╭──

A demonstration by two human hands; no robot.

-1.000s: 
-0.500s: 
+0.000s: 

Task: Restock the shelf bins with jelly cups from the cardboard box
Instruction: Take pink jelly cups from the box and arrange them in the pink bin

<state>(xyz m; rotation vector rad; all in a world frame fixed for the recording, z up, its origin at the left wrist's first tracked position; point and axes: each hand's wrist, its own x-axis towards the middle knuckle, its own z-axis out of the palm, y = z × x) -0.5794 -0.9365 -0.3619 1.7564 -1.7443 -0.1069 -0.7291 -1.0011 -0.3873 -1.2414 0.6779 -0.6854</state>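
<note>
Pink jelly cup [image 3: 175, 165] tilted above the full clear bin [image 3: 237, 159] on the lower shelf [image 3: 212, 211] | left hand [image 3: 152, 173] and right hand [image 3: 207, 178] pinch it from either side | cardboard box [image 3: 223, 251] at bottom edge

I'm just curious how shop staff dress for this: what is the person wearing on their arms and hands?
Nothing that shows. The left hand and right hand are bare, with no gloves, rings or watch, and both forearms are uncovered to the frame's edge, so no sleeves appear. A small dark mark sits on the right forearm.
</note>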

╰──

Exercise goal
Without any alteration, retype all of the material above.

Result of this exercise
A demonstration by two human hands; no robot.

-1.000s: 
-0.500s: 
+0.000s: 

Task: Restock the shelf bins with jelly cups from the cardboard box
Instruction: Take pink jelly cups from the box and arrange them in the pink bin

<state>(xyz m; rotation vector rad; all in a world frame fixed for the recording, z up, its origin at the left wrist's first tracked position; point and axes: each hand's wrist, its own x-axis towards the middle knuckle, its own z-axis out of the palm, y = z × x) -0.5794 -0.9365 -0.3619 1.7564 -1.7443 -0.1069 -0.7291 -1.0011 -0.3873 -1.2414 0.6779 -0.6854</state>
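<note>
Pink jelly cup [image 3: 175, 165] tilted above the full clear bin [image 3: 237, 159] on the lower shelf [image 3: 212, 211] | left hand [image 3: 152, 173] and right hand [image 3: 207, 178] pinch it from either side | cardboard box [image 3: 223, 251] at bottom edge

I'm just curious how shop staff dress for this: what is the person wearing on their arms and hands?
Nothing that shows. The left hand and right hand are bare, with no gloves, rings or watch, and both forearms are uncovered to the frame's edge, so no sleeves appear. A small dark mark sits on the right forearm.
</note>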

The response to the exercise is now finished.